The transporting of heat transfer fluid, in particular refrigerant fluid, in vapor-compression circuits, such as those which are used in particular in motor vehicle air-conditioning, requires the use of multilayer structures that have a very specific combination of mechanical, thermal and chemical properties.
The elements of these circuits (and in particular the multilayer tubular structures) must in particular:                be impermeable to the fluids transported and therefore have barrier properties with respect to these fluids (and in particular to fluorocarbon refrigerant compounds such as R134, R-1234yf or R-1234ze), and also to water and to oxygen;        have chemical resistance to the fluids transported, and also to the compressor oils, to water and to oxygen, in order to avoid any excessive degradation over the long term;        have sufficient mechanical strength (in particular bursting strength) but also sufficient flexibility in the case where the two ends of the tube are connected to parts that can move relative to one another (in particular in the motor vehicle air-conditioning field, where the constraints of bulkiness and assembly under the hood impose folding the tubular structures) and allow the damping of vibrations;        have satisfactory heat resistance, given the fact that the fluids transported can be at a high temperature, and that the surrounding temperature can also be high (in particular in motor vehicle air-conditioning, the parts concerned possibly being arranged close to the engine).        
At the current time, the tubular structures for transporting heat transfer fluids and in particular refrigerant fluids in motor vehicle air-conditioning comprise rigid metal portions (generally made of aluminum) and flexible portions made of multilayer tubes. Some of these multilayer tubes are known as “veneer” tubes; they successively comprise, from the inside to the outside, an internal barrier layer based on polyamide (or PA), an intermediate layer of elastomer of rubber type, a reinforcing braid and, finally, another layer of elastomer of rubber type.
In the commercially available models, polyamide-based internal layer can for example be a formulated PA 6 (polycaprolactam) (with or without plasticizer, with or without impact modifier, with or without stabilizer), a formulated copolyamide PA 6/66 (with or without plasticizer, with or without impact modifier, with or without stabilizer), or else an alloy of PA 6 or of PA 66 (polyhexamethylene adipamide) with polyolefins and functionalized polyolefins (product sold under the brand name Orgalloy®).
Moreover, document U.S. 2011/0183095 describes a tube or a seal for transporting heat transfer fluids in motor vehicle air-conditioning, comprising an internal layer based on PA 610 (polyhexamethylene sebacamide) and an external layer based on a polyamide such as a polyphthalamide, and preferably the seal is composed of PA 610 reinforced with fibers.

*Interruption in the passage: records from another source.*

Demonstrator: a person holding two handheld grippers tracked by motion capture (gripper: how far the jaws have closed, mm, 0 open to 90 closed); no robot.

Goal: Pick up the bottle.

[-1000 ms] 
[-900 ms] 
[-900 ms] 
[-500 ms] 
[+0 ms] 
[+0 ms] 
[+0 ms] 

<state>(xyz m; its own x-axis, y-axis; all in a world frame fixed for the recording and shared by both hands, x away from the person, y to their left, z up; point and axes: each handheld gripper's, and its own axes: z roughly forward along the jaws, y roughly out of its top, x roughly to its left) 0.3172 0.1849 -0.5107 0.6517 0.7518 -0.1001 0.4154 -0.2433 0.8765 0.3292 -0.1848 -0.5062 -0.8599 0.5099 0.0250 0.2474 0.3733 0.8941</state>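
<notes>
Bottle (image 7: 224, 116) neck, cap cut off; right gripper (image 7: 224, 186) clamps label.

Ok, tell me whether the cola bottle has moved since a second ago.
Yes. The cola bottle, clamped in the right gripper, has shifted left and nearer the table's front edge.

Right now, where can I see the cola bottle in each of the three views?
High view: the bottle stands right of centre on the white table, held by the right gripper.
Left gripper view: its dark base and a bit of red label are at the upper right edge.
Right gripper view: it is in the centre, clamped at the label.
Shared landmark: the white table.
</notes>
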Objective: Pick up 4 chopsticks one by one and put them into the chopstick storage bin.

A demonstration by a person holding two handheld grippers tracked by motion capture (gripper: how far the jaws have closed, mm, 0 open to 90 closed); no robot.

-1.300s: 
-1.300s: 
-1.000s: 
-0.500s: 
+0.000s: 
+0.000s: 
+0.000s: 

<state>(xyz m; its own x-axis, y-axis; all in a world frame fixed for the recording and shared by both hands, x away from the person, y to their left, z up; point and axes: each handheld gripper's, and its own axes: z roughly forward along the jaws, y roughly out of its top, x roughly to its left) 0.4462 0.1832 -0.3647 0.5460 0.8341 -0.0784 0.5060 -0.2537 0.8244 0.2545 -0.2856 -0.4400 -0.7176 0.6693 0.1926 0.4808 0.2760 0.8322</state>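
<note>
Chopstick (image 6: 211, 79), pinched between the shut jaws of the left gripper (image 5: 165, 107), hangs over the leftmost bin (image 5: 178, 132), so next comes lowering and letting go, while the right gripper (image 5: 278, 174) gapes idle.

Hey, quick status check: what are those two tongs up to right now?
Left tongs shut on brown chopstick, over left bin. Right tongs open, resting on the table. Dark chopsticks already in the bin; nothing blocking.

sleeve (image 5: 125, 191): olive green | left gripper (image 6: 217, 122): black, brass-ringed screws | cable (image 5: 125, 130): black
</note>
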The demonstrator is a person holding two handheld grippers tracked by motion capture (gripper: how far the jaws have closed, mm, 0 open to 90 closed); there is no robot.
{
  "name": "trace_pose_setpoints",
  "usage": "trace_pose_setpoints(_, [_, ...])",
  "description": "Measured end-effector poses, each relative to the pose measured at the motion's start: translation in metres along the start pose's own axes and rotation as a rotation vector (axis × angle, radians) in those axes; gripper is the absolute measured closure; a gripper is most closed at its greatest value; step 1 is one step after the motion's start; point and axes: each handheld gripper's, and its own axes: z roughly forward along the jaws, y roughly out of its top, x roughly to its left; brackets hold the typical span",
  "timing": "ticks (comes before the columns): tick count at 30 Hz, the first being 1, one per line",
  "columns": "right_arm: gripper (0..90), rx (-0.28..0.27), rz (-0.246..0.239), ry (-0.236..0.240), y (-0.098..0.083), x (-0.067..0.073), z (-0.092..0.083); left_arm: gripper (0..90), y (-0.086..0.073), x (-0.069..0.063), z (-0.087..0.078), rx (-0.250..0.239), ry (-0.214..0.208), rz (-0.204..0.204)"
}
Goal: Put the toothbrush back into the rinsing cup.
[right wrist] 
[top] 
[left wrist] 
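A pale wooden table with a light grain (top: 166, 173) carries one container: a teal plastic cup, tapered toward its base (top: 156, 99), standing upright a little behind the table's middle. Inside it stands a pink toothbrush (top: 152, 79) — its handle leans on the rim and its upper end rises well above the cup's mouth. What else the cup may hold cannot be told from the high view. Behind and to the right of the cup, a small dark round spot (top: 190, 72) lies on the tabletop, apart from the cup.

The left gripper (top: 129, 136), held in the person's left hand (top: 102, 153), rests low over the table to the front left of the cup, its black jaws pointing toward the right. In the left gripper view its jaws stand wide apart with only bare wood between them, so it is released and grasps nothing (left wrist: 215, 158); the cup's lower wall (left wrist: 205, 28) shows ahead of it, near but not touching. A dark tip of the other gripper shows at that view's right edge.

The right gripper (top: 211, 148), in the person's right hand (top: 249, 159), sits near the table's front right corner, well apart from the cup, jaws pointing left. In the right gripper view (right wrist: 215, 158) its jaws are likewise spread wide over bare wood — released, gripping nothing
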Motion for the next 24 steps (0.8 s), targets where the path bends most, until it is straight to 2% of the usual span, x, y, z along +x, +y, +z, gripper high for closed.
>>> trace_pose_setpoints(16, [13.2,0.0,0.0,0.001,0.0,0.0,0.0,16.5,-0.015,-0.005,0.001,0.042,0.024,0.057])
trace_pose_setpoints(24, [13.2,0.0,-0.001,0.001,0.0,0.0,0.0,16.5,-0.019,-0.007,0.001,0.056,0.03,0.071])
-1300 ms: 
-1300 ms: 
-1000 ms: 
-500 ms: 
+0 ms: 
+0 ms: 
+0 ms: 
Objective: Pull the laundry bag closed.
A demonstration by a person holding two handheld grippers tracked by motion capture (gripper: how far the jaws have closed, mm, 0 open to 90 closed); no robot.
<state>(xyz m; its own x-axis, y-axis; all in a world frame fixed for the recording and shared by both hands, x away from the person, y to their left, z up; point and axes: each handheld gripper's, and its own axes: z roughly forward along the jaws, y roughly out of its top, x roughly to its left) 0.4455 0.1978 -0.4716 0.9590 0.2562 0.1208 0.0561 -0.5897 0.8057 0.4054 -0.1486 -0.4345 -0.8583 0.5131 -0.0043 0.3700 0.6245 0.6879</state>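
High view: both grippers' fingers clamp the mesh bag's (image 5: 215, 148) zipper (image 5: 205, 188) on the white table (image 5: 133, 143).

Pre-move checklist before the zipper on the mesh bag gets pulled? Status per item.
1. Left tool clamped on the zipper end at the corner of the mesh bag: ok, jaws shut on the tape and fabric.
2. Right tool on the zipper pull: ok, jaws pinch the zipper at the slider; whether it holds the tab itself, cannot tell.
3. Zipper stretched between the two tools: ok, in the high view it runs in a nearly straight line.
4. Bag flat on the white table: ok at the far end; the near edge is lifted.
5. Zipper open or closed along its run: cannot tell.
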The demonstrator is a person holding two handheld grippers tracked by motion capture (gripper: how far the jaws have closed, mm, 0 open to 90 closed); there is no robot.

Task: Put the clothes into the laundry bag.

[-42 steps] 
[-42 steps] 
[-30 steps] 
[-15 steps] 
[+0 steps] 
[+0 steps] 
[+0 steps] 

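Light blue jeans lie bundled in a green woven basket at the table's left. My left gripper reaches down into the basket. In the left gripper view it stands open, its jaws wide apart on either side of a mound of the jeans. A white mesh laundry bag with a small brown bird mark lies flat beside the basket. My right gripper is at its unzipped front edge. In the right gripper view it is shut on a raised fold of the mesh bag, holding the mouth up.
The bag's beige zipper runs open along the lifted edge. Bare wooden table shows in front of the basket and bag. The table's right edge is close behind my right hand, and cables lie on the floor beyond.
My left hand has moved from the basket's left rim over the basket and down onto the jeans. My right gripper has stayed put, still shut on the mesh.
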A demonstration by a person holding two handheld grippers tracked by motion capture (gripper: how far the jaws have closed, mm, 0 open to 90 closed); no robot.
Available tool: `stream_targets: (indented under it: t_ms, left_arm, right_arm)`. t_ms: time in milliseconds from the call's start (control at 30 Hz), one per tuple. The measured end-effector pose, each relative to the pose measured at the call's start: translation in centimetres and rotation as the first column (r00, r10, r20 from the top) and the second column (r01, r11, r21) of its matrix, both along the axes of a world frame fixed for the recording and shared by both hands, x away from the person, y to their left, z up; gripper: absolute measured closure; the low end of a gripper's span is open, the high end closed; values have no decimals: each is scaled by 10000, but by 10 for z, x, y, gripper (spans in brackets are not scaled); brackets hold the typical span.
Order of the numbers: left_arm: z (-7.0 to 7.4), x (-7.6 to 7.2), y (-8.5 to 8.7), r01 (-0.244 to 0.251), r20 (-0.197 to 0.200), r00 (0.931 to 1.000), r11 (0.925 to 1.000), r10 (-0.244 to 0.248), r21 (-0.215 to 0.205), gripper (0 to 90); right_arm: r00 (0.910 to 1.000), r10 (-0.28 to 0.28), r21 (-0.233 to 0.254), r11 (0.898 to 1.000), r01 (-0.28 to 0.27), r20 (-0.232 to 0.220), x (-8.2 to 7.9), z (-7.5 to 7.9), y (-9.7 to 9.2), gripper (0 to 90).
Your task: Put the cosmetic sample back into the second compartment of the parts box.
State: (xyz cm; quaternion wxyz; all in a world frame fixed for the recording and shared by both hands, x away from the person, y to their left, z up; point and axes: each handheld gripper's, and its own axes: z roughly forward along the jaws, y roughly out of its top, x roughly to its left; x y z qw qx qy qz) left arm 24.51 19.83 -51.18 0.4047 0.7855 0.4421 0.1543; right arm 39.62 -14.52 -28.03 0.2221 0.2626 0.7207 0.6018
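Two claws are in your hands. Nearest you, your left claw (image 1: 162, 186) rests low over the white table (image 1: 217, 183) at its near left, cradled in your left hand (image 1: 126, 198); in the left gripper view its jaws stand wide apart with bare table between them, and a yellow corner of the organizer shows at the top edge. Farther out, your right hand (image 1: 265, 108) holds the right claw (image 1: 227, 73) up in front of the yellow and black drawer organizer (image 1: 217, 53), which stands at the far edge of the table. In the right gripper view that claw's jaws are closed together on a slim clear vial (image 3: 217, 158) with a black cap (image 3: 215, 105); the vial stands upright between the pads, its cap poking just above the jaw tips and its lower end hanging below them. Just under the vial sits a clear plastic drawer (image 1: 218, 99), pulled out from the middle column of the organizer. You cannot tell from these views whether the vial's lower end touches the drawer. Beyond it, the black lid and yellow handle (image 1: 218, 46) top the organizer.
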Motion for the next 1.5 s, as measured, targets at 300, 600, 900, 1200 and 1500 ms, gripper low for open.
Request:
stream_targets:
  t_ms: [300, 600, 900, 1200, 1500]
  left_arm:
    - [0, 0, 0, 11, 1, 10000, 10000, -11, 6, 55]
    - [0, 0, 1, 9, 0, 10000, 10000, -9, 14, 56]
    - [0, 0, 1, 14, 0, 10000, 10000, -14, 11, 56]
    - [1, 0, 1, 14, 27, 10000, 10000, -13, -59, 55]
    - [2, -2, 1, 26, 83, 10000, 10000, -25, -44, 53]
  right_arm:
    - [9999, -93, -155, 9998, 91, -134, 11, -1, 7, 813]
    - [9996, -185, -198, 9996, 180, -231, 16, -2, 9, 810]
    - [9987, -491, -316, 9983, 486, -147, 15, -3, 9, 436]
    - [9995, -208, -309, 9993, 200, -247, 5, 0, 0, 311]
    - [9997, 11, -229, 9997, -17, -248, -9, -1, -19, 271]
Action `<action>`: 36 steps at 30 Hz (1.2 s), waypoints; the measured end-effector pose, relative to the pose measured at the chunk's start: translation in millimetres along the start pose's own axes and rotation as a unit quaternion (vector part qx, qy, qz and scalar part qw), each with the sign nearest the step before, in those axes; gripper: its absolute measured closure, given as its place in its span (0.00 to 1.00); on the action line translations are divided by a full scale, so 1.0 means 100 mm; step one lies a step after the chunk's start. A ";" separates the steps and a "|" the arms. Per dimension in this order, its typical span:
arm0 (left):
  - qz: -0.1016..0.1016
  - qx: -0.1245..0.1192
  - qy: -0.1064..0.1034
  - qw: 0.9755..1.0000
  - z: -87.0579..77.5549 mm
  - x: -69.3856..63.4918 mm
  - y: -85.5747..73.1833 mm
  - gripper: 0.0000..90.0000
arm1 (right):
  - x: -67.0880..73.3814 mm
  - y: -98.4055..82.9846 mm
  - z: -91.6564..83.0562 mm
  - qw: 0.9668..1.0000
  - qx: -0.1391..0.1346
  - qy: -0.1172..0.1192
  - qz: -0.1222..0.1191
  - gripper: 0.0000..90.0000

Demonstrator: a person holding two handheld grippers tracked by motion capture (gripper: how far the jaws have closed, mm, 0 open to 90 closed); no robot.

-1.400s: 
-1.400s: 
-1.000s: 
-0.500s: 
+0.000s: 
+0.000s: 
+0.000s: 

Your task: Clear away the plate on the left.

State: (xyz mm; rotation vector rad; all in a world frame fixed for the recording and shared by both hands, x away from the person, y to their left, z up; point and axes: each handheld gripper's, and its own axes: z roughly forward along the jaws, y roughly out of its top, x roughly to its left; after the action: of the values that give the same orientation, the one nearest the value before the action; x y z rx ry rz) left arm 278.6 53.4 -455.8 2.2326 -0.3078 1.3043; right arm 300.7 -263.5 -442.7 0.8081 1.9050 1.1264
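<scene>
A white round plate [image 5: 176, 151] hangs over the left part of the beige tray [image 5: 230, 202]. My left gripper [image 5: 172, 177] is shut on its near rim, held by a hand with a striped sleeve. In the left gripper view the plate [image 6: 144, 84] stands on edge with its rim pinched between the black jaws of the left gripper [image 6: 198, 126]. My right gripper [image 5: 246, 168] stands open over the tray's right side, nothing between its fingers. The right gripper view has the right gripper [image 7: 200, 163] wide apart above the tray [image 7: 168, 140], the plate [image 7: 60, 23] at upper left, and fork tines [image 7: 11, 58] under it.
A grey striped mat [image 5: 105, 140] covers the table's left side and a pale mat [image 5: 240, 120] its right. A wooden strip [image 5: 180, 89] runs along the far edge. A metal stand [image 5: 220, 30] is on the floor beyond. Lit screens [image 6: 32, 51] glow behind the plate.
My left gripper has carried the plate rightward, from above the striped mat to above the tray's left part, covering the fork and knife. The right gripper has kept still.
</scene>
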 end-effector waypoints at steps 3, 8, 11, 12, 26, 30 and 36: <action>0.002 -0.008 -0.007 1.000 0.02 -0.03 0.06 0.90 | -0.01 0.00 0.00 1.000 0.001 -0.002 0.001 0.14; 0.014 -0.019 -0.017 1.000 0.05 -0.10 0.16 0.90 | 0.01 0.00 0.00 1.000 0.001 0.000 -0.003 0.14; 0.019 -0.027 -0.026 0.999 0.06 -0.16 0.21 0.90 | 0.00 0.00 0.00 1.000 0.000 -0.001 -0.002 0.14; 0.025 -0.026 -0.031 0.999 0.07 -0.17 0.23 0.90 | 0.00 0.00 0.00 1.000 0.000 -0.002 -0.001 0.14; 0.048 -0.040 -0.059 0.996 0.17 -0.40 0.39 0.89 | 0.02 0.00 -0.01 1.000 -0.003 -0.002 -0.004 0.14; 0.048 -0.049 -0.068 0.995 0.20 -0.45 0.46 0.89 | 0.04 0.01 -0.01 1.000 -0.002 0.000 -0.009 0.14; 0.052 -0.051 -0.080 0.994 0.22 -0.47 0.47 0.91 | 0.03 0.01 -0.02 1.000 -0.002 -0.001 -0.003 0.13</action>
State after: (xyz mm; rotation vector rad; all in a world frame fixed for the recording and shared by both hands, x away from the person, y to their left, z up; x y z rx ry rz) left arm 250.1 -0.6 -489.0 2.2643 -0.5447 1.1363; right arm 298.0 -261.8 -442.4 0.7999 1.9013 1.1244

Document U.S. 2011/0272854 describes an article comprising an element composed of fiber-reinforced polyamide overmolded with another element composed of polyamide with optionally a tie between the two elements and where at least one of the polyamides is a semi-aromatic polyamide.
Document EP 1 717 022 relates to multilayer tubes for various applications, and more particularly for transporting fuel in motor vehicles, from the tank to the engine. These tubes comprise an intermediate layer of polyamide, for example of PA 610 (polyhexamethylene sebacamide) or PA 612 (polyhexamethylene dodecanamide).
Document WO 2014/125218 relates to the use of a layer consisting of a composition comprising a copolyamide of formula X/10T/Y for transporting heat transfer fluid in a vapor-compression circuit.
Document WO 2014/125219 relates to a thermoplastic structure comprising at least one layer consisting of a composition based on semi-aromatic copolyamide. The thermoplastic structure is in particular suitable for transporting heat transfer fluid (such as R-1234yf), in particular in the motor vehicle air-conditioning field.
There is a need to develop vapor-compression circuit elements, therefore tubular structures, for transporting transfer fluid, in particular refrigerant fluid such as R-1234yf or R-1234ze, which make it possible to satisfy the specifications in terms of properties of impermeability to the fluids transported (and in particular to refrigerant compounds such as R-1234yf or R-1234ze), and also to water and to oxygen, of chemical resistance to the fluids transported, and also to the compressor oils, water and oxygen, and of mechanical properties, optionally flexibility properties, and heat resistance properties, but especially to simplify and reduce these multilayer structures.
Indeed, the need to reduce weight is particularly felt in the motor vehicle air-conditioning field, more particularly when the heat transfer fluid is R-1234yf or R-1234ze, since it is a question of improving the overall environmental impact of the vehicle, that is to say the impact of the content and therefore of the heat transfer fluid, but more globally of the container, that is to say of the vehicle, and therefore of the structure transporting the heat transfer fluid.
There is moreover a need to simplify the processing of the vapor-compression circuit elements, in particular in motor vehicle air-conditioning.